> To do
Report each line of the data that contains the string "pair".

Start of Records provided

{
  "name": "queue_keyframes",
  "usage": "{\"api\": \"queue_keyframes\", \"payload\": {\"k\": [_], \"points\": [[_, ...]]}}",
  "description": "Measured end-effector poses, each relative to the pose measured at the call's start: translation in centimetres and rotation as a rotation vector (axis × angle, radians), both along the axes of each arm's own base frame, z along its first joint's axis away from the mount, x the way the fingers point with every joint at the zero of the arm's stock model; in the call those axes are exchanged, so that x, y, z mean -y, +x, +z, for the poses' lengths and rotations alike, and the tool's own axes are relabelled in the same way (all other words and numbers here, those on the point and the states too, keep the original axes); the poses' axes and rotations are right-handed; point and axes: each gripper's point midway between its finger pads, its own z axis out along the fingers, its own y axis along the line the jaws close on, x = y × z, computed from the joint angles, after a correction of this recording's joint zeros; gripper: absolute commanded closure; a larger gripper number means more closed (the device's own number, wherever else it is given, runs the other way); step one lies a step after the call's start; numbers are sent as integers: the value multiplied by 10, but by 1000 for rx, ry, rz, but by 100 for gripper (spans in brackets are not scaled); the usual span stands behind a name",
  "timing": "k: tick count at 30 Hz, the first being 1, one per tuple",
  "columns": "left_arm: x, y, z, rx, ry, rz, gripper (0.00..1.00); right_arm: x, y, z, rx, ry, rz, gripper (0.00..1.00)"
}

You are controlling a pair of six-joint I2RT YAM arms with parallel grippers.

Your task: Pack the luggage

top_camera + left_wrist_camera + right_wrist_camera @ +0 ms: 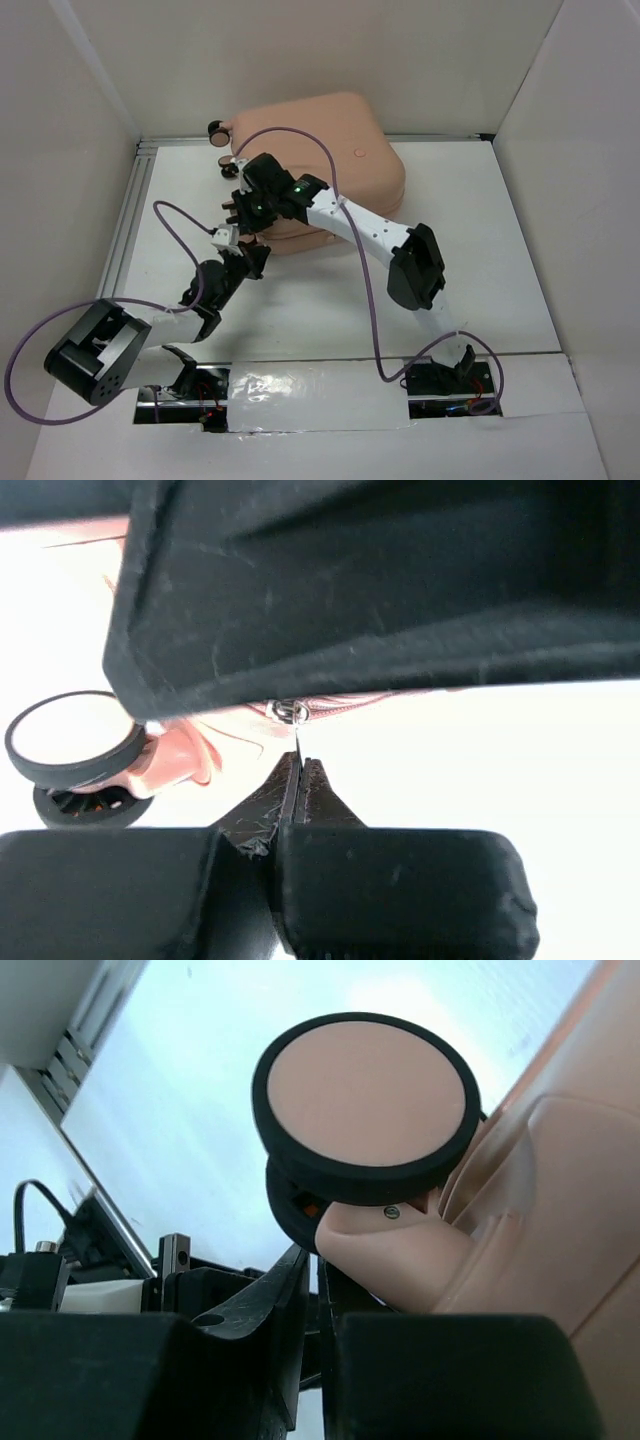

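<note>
The suitcase (340, 140) lies closed and flat at the far middle of the table (480, 250), its peach-pink shell up and its small black-rimmed wheels (215, 129) at its far-left end. Both arms reach to its near-left corner.

The left gripper (228, 238) sits at the near edge of that corner. In the left wrist view its fingers (318, 792) are pressed together, the tips just under a small metal zipper pull (290, 712) on the seam of the case. A thin tab runs from the pull down into the tips, so they appear to pinch it. A wheel (70, 735) shows to the left, and a large black shape fills the top of that view; what it is cannot be told.

The right gripper (238, 205) comes in from the right, across the front of the case, and ends just beyond the left one. From its wrist camera the fingers (290, 1285) are closed on each other with nothing seen between them, right below a wheel (365, 1095) and its pink bracket.

A purple cable (365, 290) loops along each arm.
</note>
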Motion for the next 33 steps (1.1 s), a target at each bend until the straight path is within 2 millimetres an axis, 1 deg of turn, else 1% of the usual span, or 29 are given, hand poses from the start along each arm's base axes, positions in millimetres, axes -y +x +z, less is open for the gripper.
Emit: {"api": "queue_keyframes", "payload": {"k": [4, 7, 9, 10, 11, 12, 13, 14, 15, 16, 17, 18, 19, 20, 21, 22, 23, 24, 25, 26, 27, 29, 30, 31, 33], "points": [[-24, 12, 0, -5, 5, 36, 100, -22, 16, 2, 8, 53, 36, 85], [-38, 19, 2, -3, -5, 56, 100, -35, 26, 7, -8, 96, 33, 85], [-45, 22, 5, 3, -15, 62, 100, -41, 32, 13, -14, 132, 44, 74], [-48, 24, 7, 6, -29, 64, 100, -42, 34, 15, -18, 143, 47, 67], [-49, 24, 9, 10, -39, 59, 100, -41, 36, 17, -21, 151, 49, 50], [-50, 25, 11, 17, -47, 51, 100, -41, 37, 19, -26, 163, 60, 40], [-50, 24, 11, 13, -53, 40, 100, -40, 38, 28, -15, 180, 71, 33], [-49, 24, 11, 9, -60, 34, 100, -36, 40, 37, -9, 196, 75, 29], [-50, 24, 13, 12, -65, 32, 100, -32, 42, 46, -5, 211, 68, 22], [-50, 24, 13, 12, -67, 29, 100, -25, 46, 58, 1, 228, 57, 19], [-50, 24, 13, 12, -70, 21, 100, -18, 53, 74, 21, 257, 44, 17], [-48, 22, 13, 9, -72, 3, 100, -8, 68, 88, 74, 266, 2, 16], [-45, 20, 12, 6, -73, -18, 100, 12, 90, 102, 123, 265, -70, 14], [-41, 18, 12, 2, -76, -42, 100, 33, 107, 114, 147, 275, -115, 14], [-37, 16, 12, 0, -81, -69, 100, 60, 128, 126, 179, 277, -184, 13], [-33, 13, 11, -11, -92, -95, 100, 90, 148, 137, 208, 273, -257, 13], [-29, 12, 11, -16, -97, -116, 100, 121, 164, 147, 240, 263, -331, 10], [-26, 11, 11, -20, -99, -139, 100, 152, 178, 152, 262, 246, -402, 8], [-23, 11, 11, -22, -101, -155, 100, 189, 188, 157, 293, 214, -483, 8], [-20, 10, 11, -26, -103, -170, 100, 222, 194, 161, 326, 180, -559, 7], [-19, 10, 11, -28, -105, -181, 100, 255, 195, 164, 355, 139, -631, 5], [-16, 9, 10, -35, -113, -194, 100, 311, 187, 166, 388, 61, -752, 5], [-16, 9, 10, -35, -116, -198, 100, 334, 184, 167, 409, 38, -800, 5], [-15, 9, 10, -37, -118, -200, 100, 360, 178, 164, 411, 7, -849, 5], [-15, 9, 10, -37, -118, -203, 100, 398, 172, 152, 399, -21, -918, 7]]}}
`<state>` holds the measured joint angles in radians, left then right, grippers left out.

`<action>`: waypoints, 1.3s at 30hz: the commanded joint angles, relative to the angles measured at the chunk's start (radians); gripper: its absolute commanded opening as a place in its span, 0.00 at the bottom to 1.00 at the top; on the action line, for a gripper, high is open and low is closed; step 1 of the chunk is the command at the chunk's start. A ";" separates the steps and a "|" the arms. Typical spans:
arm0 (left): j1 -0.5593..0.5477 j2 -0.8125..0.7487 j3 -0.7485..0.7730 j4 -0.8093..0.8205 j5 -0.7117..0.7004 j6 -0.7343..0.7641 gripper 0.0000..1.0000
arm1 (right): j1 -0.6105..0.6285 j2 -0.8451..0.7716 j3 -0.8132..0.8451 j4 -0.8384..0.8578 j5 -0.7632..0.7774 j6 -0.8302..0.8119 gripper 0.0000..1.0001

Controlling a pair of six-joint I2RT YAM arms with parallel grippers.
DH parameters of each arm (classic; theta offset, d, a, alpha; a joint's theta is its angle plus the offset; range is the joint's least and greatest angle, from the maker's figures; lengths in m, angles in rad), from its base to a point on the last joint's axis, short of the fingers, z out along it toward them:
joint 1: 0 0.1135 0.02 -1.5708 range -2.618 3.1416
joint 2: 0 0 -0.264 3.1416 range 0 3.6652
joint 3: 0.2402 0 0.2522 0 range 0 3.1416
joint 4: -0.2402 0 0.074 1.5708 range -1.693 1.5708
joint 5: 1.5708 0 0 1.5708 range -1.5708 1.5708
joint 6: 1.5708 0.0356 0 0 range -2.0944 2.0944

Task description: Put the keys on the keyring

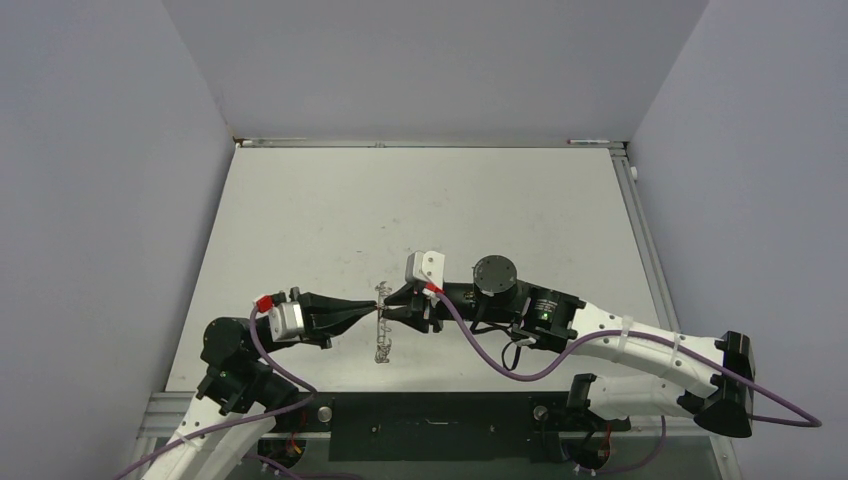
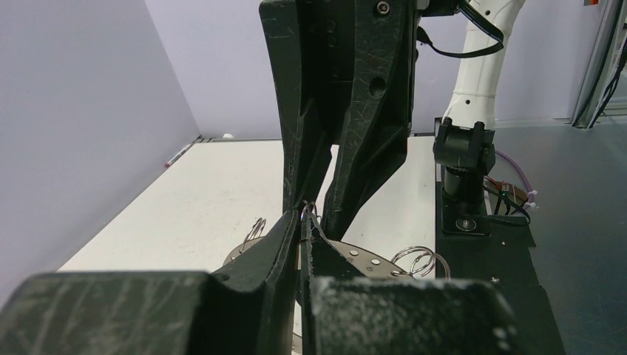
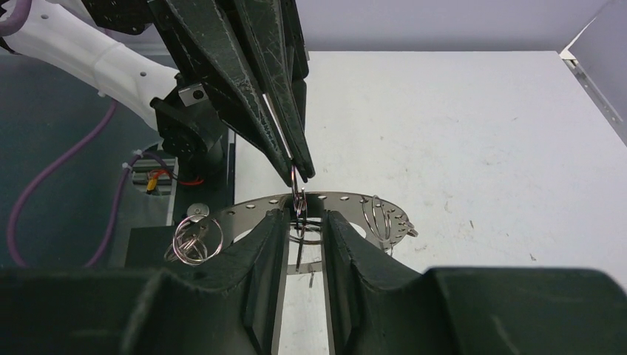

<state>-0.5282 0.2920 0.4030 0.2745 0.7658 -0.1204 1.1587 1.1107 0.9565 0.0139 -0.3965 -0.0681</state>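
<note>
Grey walls, white scuffed tabletop. Left tool clamped shut on thin wire loop at rim of keyring, likely steadying it for you. Right tool meets it head-on, jaws narrow gap apart astride same loop; you cannot tell whether pads bite. Keyring between both tips, toward tabletop's near edge: flat grey metal, punched holes along band, springy spare loops round rim. Keys: not made out; check before threading.
</note>
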 commanded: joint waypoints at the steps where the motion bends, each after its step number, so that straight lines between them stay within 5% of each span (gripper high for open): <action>1: 0.008 -0.008 0.004 0.073 -0.019 -0.013 0.00 | -0.008 -0.005 -0.005 0.075 -0.033 0.015 0.23; 15: 0.011 -0.004 0.005 0.072 -0.025 -0.015 0.00 | -0.008 -0.013 -0.003 0.094 -0.062 0.019 0.22; 30: 0.012 0.001 0.003 0.072 -0.030 -0.015 0.00 | -0.009 0.006 0.005 0.094 -0.077 0.012 0.05; 39: 0.013 0.010 0.013 0.021 -0.019 0.029 0.04 | -0.008 0.010 0.079 -0.056 -0.036 -0.066 0.05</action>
<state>-0.5217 0.2955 0.4026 0.2802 0.7609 -0.1165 1.1526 1.1149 0.9672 0.0162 -0.4416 -0.0860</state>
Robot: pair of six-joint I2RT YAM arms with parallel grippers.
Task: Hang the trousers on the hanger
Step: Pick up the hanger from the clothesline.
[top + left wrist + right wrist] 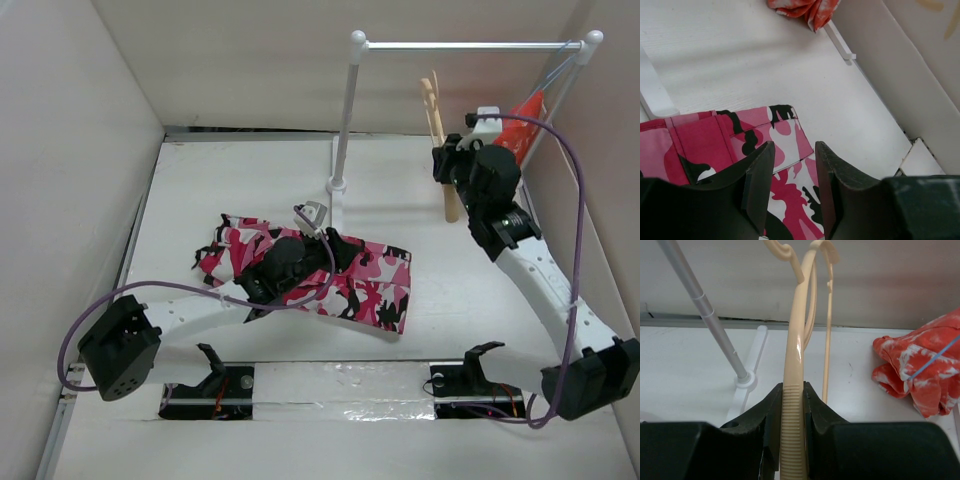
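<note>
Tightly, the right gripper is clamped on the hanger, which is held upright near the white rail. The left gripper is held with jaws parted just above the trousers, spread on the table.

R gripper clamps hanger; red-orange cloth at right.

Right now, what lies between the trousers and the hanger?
Only bare white table; the top view shows nothing else between the trousers and the lower end of the hanger.
</note>
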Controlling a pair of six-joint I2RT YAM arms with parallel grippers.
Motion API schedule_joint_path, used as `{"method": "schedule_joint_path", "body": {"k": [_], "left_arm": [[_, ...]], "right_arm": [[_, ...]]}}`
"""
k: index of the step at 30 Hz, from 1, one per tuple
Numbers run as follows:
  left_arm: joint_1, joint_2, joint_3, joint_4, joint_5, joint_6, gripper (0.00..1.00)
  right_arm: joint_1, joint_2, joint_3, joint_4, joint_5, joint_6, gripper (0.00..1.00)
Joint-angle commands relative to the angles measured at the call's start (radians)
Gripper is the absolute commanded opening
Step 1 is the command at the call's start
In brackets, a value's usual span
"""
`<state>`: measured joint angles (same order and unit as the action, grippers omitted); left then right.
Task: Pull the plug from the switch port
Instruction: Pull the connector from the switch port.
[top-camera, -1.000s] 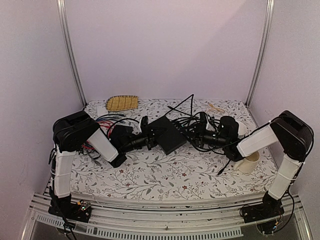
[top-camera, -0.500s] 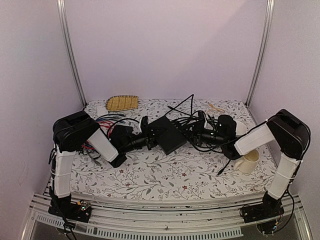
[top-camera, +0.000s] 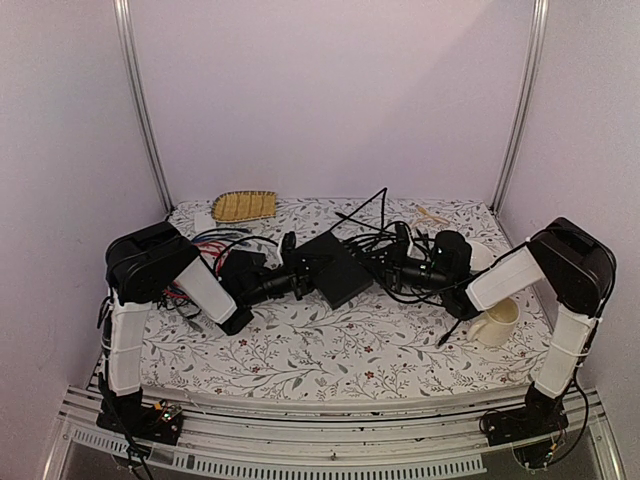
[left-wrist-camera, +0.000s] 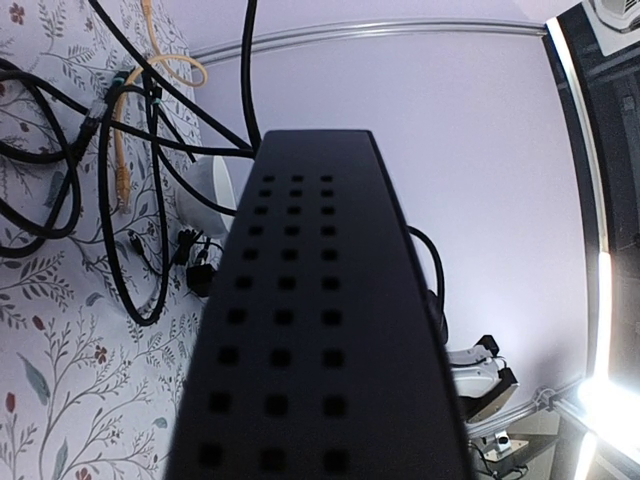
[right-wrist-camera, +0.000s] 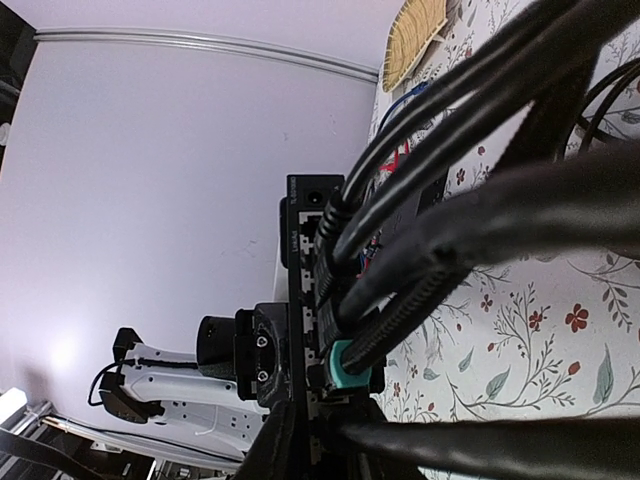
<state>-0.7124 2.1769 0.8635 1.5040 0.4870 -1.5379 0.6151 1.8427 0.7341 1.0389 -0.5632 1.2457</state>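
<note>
Closer than a second ago, the right gripper (top-camera: 392, 268) now sits among the cables (top-camera: 372, 238) at the socket side of the switch (top-camera: 335, 268). I cannot tell if it holds the teal plug (right-wrist-camera: 345, 366). Near the middle of the table (top-camera: 330, 350), the left gripper (top-camera: 298, 278) clamps the switch's left end.

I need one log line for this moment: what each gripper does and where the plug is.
left gripper: shut on switch | right gripper: among cables, grip unclear | teal plug: seated in switch

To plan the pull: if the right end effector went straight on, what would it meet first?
Likely the teal plug in the port row of the switch, with black cables crowding the line; depth is unclear.
</note>
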Motion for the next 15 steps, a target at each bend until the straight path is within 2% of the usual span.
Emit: {"method": "schedule_joint_path", "body": {"k": [1,11,15], "left_arm": [[-0.009,-0.049,0.032,0.17,0.024,0.005,0.0],[-0.005,-0.049,0.035,0.17,0.027,0.007,0.0],[-0.005,-0.046,0.036,0.17,0.027,0.006,0.0]], "right_arm": [[0.006,0.025,0.03,0.034,-0.019,0.008,0.15],[0.006,0.042,0.044,0.058,-0.034,0.031,0.09],[0.006,0.047,0.053,0.056,-0.039,0.034,0.04]]}}
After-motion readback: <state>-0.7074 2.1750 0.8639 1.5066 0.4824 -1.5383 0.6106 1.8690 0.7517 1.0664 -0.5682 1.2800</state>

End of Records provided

> Answer to this task
You are controlling a pair of six-joint I2RT YAM arms with parallel grippers.
Controlling a pair of six-joint I2RT YAM arms with parallel grippers.
Robot: pair of six-joint I2RT YAM arms with parallel grippers.
Controlling a pair of six-joint I2RT YAM arms with parallel grippers.

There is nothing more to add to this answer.